_EXERCISE_
Once you find the line below that has "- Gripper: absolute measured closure", output it and every line after it exactly, stopping after the line that has "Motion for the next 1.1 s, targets", with no pictures.

_DATA SHOWN_
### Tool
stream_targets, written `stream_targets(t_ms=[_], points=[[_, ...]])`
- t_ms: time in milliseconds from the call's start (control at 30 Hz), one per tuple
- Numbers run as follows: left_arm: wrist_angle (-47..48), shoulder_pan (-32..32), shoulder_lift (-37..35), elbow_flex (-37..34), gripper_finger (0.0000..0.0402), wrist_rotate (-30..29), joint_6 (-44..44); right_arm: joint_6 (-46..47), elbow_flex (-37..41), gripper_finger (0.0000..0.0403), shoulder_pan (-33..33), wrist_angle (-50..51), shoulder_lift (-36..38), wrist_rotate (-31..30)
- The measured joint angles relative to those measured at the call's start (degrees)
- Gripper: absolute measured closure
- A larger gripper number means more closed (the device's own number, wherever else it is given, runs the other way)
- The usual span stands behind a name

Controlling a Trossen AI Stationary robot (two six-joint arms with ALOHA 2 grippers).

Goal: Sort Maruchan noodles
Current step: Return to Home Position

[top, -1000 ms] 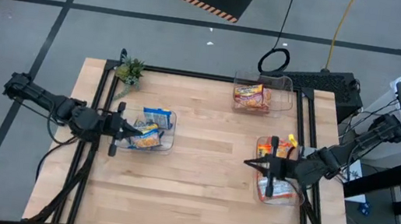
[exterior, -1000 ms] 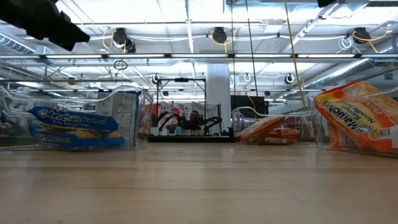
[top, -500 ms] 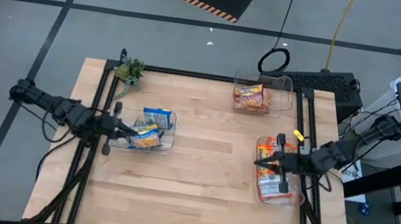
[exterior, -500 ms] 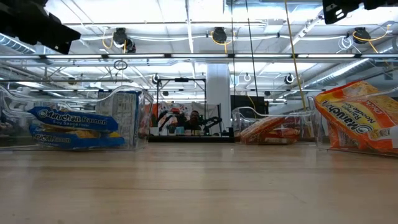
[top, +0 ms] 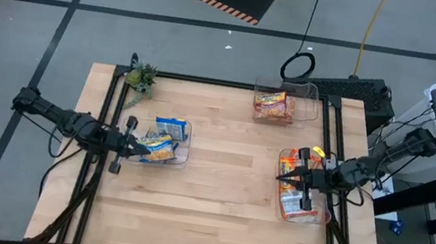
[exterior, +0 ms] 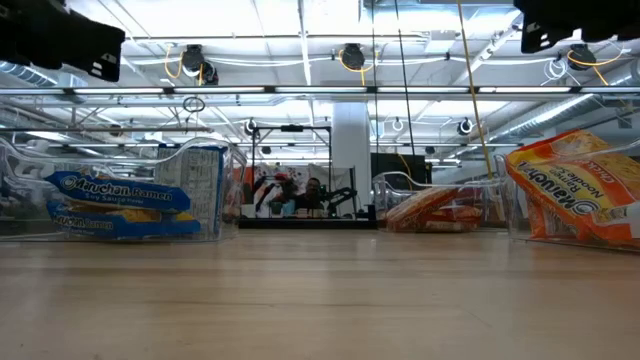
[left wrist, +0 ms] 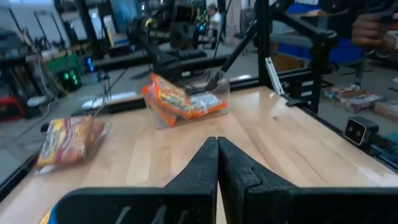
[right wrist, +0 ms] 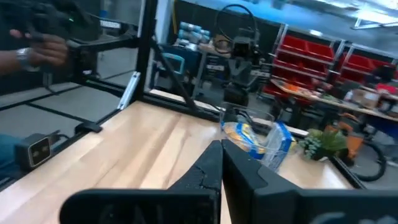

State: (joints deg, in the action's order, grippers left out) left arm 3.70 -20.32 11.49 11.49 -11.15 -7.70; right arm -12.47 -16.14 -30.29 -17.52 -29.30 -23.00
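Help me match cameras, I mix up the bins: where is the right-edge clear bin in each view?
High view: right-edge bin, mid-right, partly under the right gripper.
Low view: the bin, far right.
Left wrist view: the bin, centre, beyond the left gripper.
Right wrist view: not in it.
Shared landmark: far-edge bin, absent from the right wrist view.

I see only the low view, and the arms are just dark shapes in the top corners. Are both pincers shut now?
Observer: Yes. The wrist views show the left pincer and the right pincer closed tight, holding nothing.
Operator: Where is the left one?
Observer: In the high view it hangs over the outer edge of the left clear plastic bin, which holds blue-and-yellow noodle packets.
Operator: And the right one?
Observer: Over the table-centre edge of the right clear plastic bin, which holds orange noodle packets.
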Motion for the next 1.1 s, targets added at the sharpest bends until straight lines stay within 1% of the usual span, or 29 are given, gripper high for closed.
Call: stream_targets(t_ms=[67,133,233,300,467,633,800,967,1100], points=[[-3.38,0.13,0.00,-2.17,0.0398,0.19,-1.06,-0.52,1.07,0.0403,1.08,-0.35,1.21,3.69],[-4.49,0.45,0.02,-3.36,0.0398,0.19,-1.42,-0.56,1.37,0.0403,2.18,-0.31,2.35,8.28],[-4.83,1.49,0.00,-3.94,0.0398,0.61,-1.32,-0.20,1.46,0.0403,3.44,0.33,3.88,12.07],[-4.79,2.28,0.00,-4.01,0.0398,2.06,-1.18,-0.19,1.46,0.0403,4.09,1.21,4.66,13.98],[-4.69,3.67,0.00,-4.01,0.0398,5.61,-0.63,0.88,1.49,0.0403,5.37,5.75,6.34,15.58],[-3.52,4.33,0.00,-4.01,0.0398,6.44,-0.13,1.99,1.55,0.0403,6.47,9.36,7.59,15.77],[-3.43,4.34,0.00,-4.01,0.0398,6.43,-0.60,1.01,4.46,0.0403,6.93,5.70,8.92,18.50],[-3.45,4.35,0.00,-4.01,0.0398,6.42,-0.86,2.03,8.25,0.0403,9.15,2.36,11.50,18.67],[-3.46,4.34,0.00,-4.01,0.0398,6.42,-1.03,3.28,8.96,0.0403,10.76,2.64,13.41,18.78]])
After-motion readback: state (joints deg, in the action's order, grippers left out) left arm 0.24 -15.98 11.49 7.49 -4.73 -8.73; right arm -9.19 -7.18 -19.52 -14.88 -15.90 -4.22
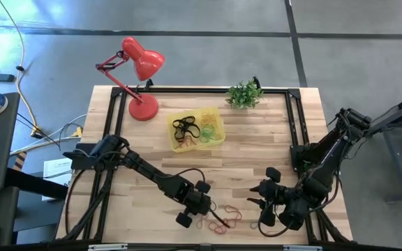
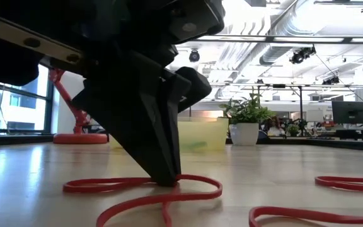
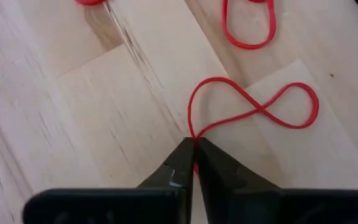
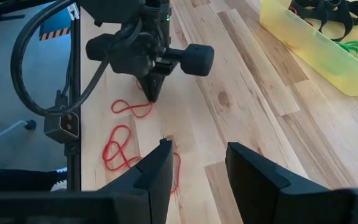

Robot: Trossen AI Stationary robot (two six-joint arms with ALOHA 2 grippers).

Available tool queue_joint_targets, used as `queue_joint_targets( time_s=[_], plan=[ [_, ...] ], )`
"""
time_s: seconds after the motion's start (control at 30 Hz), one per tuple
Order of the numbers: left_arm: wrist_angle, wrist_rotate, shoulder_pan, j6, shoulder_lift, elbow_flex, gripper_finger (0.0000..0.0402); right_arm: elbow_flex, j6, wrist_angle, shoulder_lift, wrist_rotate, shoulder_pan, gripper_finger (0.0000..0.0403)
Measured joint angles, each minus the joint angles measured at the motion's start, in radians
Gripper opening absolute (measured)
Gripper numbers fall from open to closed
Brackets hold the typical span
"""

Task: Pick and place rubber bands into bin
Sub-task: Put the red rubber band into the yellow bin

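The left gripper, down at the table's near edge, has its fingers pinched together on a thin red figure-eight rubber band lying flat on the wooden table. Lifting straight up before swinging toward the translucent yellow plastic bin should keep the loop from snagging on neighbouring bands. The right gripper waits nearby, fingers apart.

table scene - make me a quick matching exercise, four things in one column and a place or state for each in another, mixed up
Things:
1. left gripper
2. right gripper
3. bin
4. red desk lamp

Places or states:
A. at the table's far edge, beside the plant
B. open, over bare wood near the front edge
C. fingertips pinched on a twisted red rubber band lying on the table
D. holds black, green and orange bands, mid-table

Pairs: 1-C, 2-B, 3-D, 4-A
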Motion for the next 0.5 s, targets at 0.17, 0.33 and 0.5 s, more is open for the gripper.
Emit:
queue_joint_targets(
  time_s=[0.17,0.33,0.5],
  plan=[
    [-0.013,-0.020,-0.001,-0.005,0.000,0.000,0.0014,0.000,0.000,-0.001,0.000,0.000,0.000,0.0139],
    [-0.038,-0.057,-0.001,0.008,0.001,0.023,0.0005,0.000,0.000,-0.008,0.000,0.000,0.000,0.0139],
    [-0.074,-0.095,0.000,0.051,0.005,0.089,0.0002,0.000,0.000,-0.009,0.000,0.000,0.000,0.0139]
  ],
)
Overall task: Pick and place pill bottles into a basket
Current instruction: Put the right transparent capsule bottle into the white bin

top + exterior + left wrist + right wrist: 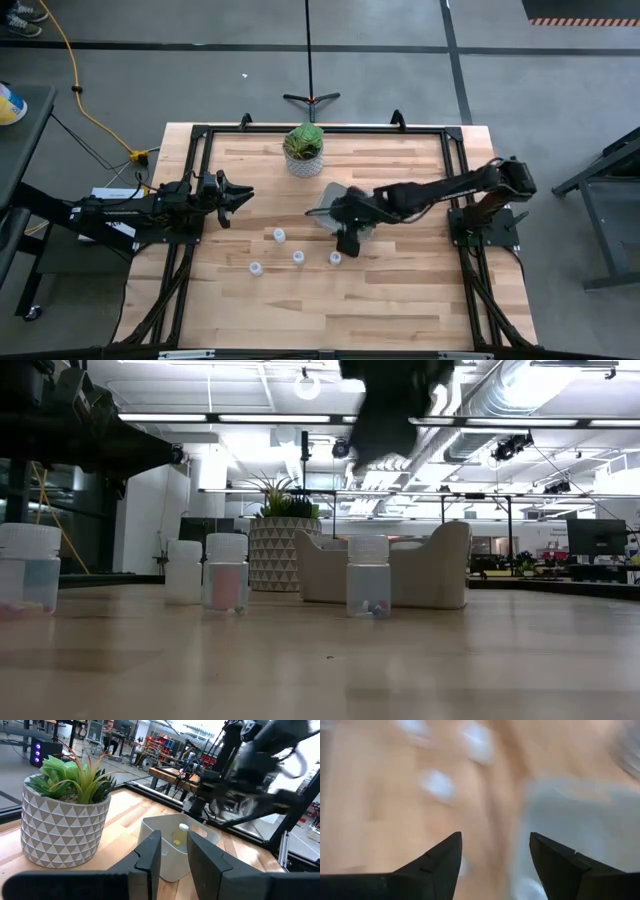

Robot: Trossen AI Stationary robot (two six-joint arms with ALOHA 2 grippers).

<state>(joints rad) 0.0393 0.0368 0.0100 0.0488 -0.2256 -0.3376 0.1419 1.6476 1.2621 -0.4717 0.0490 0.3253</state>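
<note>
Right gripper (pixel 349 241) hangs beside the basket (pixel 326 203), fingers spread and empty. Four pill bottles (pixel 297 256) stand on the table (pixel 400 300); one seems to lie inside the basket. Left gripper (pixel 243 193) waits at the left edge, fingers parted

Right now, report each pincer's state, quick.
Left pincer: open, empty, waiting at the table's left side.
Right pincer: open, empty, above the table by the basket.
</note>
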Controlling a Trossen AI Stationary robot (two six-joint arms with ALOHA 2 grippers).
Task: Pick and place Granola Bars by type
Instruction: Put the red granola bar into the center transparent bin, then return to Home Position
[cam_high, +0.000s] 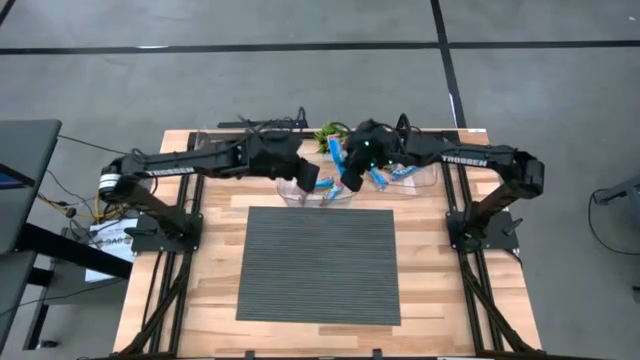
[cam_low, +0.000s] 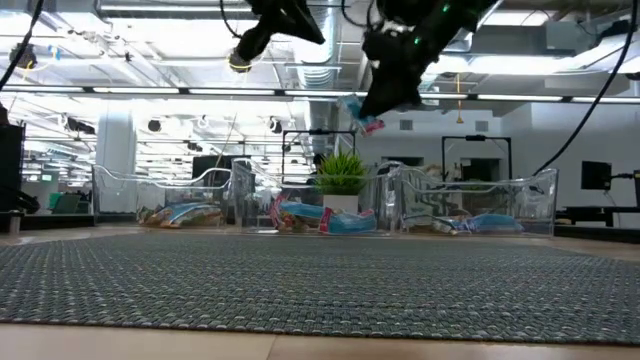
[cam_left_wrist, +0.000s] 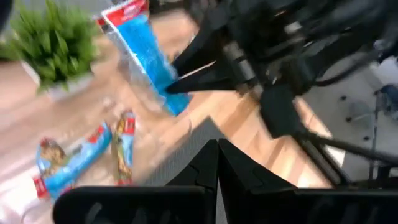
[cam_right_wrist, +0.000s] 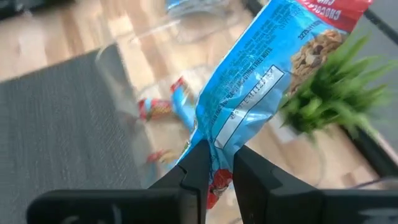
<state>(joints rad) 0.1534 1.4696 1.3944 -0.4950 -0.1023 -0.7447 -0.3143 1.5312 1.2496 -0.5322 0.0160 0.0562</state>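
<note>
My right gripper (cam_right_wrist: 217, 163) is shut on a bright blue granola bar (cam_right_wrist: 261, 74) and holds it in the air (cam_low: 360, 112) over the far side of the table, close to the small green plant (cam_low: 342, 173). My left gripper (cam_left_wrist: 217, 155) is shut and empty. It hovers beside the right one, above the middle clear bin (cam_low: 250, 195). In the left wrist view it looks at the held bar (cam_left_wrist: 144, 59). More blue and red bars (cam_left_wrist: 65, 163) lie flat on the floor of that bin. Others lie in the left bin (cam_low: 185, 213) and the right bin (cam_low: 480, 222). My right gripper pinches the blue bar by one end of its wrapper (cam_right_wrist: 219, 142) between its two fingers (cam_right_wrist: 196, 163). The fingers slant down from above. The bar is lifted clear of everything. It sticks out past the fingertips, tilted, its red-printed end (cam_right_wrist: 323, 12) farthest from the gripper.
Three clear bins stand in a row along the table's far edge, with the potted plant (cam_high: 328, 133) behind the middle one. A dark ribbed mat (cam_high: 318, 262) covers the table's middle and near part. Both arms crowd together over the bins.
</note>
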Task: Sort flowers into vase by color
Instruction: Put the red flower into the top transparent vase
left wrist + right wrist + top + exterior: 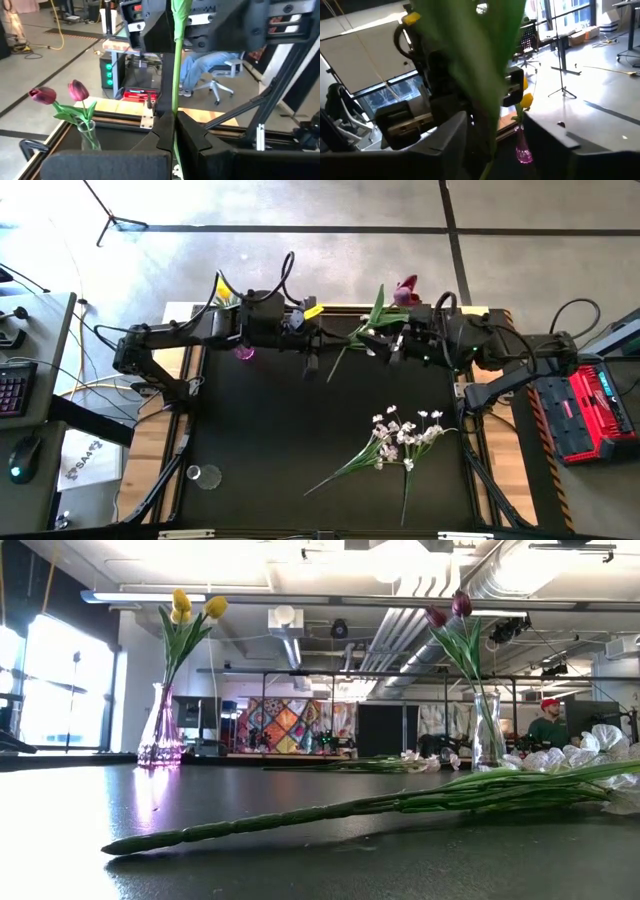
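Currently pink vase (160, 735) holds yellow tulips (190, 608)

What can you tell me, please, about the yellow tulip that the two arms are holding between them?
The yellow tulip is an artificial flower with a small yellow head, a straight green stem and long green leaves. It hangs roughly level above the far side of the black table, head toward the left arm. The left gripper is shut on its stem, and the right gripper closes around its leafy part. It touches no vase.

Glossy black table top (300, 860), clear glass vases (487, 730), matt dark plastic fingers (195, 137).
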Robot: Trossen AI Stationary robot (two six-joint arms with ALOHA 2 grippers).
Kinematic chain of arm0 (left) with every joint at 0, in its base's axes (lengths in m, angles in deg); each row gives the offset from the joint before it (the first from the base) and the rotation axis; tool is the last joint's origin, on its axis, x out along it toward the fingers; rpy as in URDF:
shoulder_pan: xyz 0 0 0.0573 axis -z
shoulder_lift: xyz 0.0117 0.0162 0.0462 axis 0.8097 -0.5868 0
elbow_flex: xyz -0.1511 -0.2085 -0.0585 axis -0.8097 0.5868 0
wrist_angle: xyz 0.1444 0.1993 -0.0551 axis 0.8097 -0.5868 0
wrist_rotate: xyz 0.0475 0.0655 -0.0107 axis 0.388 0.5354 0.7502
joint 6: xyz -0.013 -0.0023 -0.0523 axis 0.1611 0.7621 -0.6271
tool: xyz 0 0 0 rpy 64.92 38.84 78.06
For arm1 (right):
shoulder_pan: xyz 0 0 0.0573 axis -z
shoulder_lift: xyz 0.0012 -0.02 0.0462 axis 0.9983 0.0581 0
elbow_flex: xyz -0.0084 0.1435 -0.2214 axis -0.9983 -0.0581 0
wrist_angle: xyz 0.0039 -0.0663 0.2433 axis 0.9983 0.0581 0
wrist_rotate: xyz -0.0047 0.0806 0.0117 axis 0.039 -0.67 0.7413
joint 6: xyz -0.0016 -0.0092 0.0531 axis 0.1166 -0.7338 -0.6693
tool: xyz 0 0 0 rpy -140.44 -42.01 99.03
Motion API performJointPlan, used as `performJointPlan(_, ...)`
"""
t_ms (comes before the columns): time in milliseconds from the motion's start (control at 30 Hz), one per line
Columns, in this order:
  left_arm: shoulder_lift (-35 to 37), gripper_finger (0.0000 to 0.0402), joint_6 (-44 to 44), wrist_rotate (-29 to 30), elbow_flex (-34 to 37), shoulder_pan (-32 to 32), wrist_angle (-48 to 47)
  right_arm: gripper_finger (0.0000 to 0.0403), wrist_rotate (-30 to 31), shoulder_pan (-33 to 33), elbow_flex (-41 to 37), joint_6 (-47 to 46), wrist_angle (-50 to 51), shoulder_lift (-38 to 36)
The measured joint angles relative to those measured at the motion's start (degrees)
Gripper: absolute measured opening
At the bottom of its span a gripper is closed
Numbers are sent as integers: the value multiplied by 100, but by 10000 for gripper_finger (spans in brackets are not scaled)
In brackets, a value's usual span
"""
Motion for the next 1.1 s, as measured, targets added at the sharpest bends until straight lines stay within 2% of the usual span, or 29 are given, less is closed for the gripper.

_ANSWER BOX_
- Gripper: absolute measured closure
- A larger gripper number means more closed (the device's own number, wherever else it is given, runs the other way)
- The usual span stands behind a name

Controlling a Trossen AI Stationary robot (two six-joint arms with ALOHA 2 grippers).

Goal: Sort Maruchan noodles
Current step: Return to Home Position

[top, -1000 ms] 
[exterior, -1000 ms] 
[top, -500 ms] 
[exterior, -500 ms] 
[top, +0 ms] 
[exterior, +0 ms] 
[left wrist, +0 ms] 
[right wrist, +0 ms] 

State: (joints deg, in the action's order, grippers left out) left arm 3.70 -20.32 11.49 11.49 -11.15 -7.70; right arm -12.47 -16.14 -30.29 -17.52 -29.30 -23.00
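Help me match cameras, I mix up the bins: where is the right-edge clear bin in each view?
High view: right-edge bin, mid-right, partly under the right gripper.
Low view: the bin, far right.
Left wrist view: the bin, centre, beyond the left gripper.
Right wrist view: not in it.
Shared landmark: far-edge bin, absent from the right wrist view.

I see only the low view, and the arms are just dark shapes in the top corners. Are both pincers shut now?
Observer: Yes. The wrist views show the left pincer and the right pincer closed tight, holding nothing.
Operator: Where is the left one?
Observer: In the high view it hangs over the outer edge of the left clear plastic bin, which holds blue-and-yellow noodle packets.
Operator: And the right one?
Observer: Over the table-centre edge of the right clear plastic bin, which holds orange noodle packets.
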Motion for the next 1.1 s, targets added at the sharpest bends until straight lines stay within 1% of the usual span, or 29 are given, gripper high for closed.

The output above is complete.